News, alt-news, propaganda

In looking for articles that might help illustrate concepts and examples for comparative politics, I regularly look at government-run sources. The main ones are the BBC and Xinhua. BBC has earned a reputation as a straightforward, trustworthy source of factual information. Xinhua carefully presents Communist Party positions, and I try to remember to label those articles for readers here.

I also look at Al Arabiya, a Saudi-owned news service that presents news from a "pan-Arab" persepective (some would say "pro-Saudi" perspective and Al Jazeera, owned by the government of Qatar, which is often seen as promoting Islamist points of view.

I do not actively seek out articles from Russian, Mexican, Nigerian, or Iranian government sources.

As you consider the critique of RT below, remember that the US government operates Radio Free Europe/Radio Liberty in Europe. They are remnants of the Cold War and report with a perspective that represents the US government. (See also Radio Free Asia, Radio y Television Marti, and Alhurra.)

And how does RT affect the news in the US? Is it different from the BBC or Al Jazeera? And how does it connect to social media?

Russia’s RT Network: Is It More BBC or K.G.B.?
The London newsroom and studios of RT, the television channel and website formerly known as Russia Today, are ultramodern and spacious, with spectacular views from the 16th floor overlooking the Thames and the London Eye…

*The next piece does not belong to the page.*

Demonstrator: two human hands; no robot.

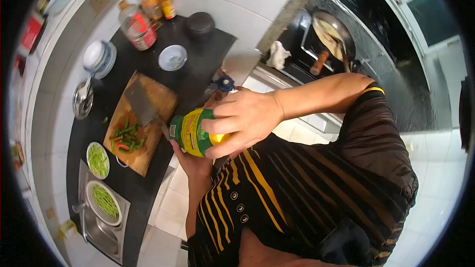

Even as Russia insists that RT is just another global network like the BBC or France 24, albeit one offering “alternative views” to the Western-dominated news media, many Western countries regard RT as the slickly produced heart of a broad, often covert disinformation campaign designed to sow doubt about democratic institutions and destabilize the West.

Western attention focused on RT when the Obama administration and United States intelligence agencies judged with “high confidence” in January that Mr. Putin had ordered a campaign to “undermine public faith in the U.S. democratic process…

The agencies issued a report saying the attack was carried out through the targeted use of real information, some open and some hacked, and the creation of false reports, or “fake news,” broadcast on state-funded news media like RT and its sibling, the internet news agency Sputnik. These reports were then amplified on social media, sometimes by computer “bots” that send out thousands of Facebook and Twitter messages…

But if there is any unifying character to RT, it is a deep skepticism of Western and American narratives of the world and a fundamental defensiveness about Russia and Mr. Putin.

Analysts are sharply divided about the influence of RT. Pointing to its minuscule ratings numbers, many caution against overstating its impact. Yet focusing on ratings may miss the point, says Peter Pomerantsev, who wrote a book three years ago that described Russia’s use of television for propaganda. “Ratings aren’t the main thing for them,” he said. “These are campaigns for financial, political and media influence.”

RT and Sputnik propel those campaigns by helping create the fodder for thousands of fake news propagators and providing another outlet for hacked material that can serve Russian interests…

Whatever its impact, RT is unquestionably a case study in the complexity of modern propaganda. It is both a slick modern television network, dressed up with great visuals and stylish presenters, and a content farm that helps feed the European far right. Viewers find it difficult to discern exactly what is journalism and what is propaganda, what may be “fake news” and what is real but presented with a strong slant…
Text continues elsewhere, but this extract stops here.